= Data provided =

# # # # # # #

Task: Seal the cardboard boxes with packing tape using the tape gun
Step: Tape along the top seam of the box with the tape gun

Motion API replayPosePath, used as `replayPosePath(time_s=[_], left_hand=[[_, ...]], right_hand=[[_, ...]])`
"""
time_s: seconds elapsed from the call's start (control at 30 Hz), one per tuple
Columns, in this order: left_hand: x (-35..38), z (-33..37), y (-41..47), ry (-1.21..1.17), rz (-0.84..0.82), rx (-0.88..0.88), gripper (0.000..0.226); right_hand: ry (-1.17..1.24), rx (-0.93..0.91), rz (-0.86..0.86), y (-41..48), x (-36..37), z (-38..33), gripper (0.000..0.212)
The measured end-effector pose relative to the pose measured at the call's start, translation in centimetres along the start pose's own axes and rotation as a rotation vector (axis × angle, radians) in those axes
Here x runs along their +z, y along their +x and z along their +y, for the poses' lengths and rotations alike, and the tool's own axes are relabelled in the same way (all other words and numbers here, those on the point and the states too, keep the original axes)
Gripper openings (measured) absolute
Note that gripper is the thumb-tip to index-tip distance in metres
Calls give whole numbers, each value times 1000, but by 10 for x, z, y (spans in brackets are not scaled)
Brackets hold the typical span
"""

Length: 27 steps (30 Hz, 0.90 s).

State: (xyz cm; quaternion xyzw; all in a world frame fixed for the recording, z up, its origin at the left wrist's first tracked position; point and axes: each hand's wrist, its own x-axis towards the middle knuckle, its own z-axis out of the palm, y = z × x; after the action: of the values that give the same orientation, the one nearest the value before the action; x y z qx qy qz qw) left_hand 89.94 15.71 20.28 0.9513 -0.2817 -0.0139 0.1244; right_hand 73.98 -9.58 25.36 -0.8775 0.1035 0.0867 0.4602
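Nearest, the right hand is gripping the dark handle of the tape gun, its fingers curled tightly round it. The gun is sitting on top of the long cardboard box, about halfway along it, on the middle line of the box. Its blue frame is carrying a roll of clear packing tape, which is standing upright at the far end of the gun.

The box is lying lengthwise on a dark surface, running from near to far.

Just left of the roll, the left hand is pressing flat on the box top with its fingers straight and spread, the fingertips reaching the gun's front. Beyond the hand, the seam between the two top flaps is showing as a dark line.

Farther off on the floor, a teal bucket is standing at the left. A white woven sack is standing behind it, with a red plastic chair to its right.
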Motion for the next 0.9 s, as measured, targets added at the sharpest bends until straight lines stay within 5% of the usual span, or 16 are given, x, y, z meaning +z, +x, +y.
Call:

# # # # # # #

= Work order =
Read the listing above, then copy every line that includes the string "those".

= Completed exercise =
The measured end-effector pose relative to the pose measured at the call's start, translation in centimetres along the start pose's own axes and rotation as a rotation vector (axis × angle, radians) in those axes
Here x runs along their +z, y along their +x and z along their +y, for the poses' lengths and rotations alike, and the tool's own axes are relabelled in the same way (all other words and numbers here, those on the point and the states too, keep the original axes)

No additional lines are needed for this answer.